» WORK TO BE COMPLETED:
Go through the listing below and repeat it exactly, omitting each picture.

THE DATA Block Start

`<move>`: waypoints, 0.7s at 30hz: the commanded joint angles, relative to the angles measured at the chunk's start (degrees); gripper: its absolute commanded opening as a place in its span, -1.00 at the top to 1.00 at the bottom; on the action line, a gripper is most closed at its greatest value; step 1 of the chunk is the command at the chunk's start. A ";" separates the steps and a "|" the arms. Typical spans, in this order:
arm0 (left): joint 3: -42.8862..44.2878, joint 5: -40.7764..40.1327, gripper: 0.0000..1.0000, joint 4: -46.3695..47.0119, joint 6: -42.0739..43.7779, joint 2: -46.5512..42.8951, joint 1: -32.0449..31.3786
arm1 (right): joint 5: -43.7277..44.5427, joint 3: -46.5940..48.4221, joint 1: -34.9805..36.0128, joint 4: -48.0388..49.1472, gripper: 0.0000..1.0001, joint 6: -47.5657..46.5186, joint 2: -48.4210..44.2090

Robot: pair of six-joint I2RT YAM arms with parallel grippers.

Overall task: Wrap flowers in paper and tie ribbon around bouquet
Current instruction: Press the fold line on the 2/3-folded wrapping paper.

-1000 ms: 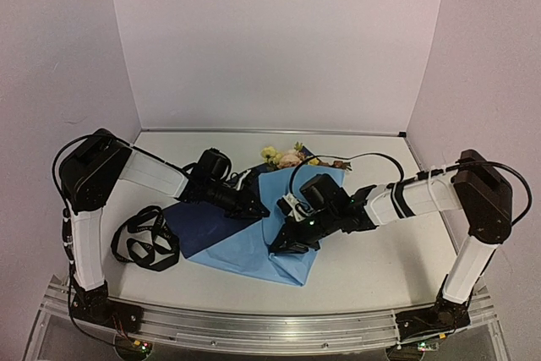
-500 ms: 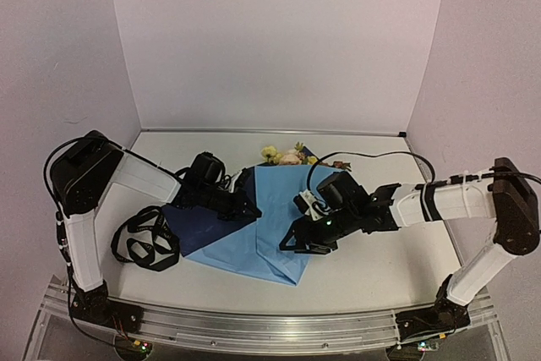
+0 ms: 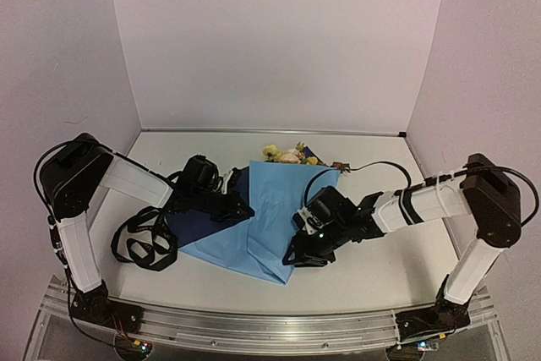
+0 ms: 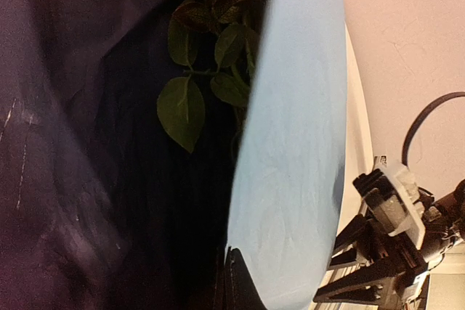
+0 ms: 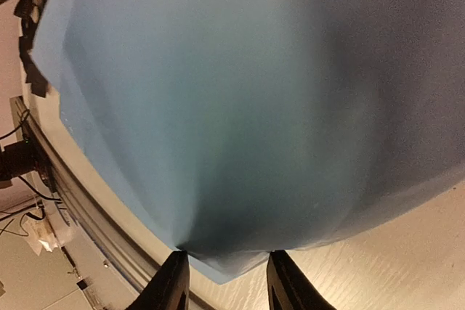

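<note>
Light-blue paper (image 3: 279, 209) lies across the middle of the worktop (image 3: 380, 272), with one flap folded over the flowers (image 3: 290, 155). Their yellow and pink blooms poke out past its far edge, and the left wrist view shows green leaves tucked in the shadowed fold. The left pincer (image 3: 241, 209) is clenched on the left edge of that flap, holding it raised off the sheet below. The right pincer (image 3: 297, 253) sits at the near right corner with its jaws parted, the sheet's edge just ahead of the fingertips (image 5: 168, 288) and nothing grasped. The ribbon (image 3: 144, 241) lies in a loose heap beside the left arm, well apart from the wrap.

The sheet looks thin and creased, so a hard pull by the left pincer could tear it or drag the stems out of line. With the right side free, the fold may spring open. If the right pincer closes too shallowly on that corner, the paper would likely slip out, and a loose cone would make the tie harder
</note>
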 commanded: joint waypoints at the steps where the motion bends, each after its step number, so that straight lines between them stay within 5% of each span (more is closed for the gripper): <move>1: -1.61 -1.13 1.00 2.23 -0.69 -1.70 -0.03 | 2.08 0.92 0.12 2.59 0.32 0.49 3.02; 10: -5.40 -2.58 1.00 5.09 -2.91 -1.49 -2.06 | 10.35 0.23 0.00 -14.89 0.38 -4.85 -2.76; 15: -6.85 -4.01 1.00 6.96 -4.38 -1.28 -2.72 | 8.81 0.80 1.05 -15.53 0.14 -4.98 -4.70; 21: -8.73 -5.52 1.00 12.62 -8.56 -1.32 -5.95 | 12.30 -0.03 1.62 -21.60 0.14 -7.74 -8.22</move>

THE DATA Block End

» RESULT:
`<move>`: waypoints, 0.7s at 30hz: the commanded joint angles, relative to the angles measured at the chunk's start (degrees); gripper: its absolute commanded opening as a place in its span, -1.00 at the top to 1.00 at the bottom; on the action line, a gripper is most closed at its greatest value; step 1 of the chunk is the command at the chunk's start. A ";" separates the steps and a "|" the arms. Typical spans, in this order:
arm0 (left): joint 3: -42.8862..44.2878, joint 5: -40.7764..40.1327, gripper: 0.0000..1.0000, joint 4: -46.3695..47.0119, joint 6: -42.0739..43.7779, joint 2: -46.5512..42.8951, joint 1: -32.0449..31.3786
arm1 (right): joint 5: -43.7277..44.5427, joint 3: -46.5940..48.4221, joint 1: -34.9805..36.0128, joint 4: -48.0388..49.1472, gripper: 0.0000..1.0001, joint 6: -47.5657..46.5186, joint 2: -48.4210..44.2090

Robot: pair of six-joint I2RT YAM arms with parallel grippers.

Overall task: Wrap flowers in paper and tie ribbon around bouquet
Current instruction: Press the fold line on the 2/3-folded wrapping paper.

-1000 ms: 
-500 ms: 
+0 ms: 
+0 ms: 
+0 ms: 

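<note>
Light-blue paper (image 3: 279, 209) lies across the middle of the worktop (image 3: 380, 272), with one flap folded over the flowers (image 3: 290, 155). Their yellow and pink blooms poke out past its far edge, and the left wrist view shows green leaves tucked in the shadowed fold. The left pincer (image 3: 241, 209) is clenched on the left edge of that flap, holding it raised off the sheet below. The right pincer (image 3: 297, 253) sits at the near right corner with its jaws parted, the sheet's edge just ahead of the fingertips (image 5: 168, 288) and nothing grasped. The ribbon (image 3: 144, 241) lies in a loose heap beside the left arm, well apart from the wrap.

The sheet looks thin and creased, so a hard pull by the left pincer could tear it or drag the stems out of line. With the right side free, the fold may spring open. If the right pincer closes too shallowly on that corner, the paper would likely slip out, and a loose cone would make the tie harder
</note>
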 commanded: joint waypoints at the steps where the motion bends, each after its step number, so that straight lines between them stay within 5% of each span (more is closed for the gripper): <move>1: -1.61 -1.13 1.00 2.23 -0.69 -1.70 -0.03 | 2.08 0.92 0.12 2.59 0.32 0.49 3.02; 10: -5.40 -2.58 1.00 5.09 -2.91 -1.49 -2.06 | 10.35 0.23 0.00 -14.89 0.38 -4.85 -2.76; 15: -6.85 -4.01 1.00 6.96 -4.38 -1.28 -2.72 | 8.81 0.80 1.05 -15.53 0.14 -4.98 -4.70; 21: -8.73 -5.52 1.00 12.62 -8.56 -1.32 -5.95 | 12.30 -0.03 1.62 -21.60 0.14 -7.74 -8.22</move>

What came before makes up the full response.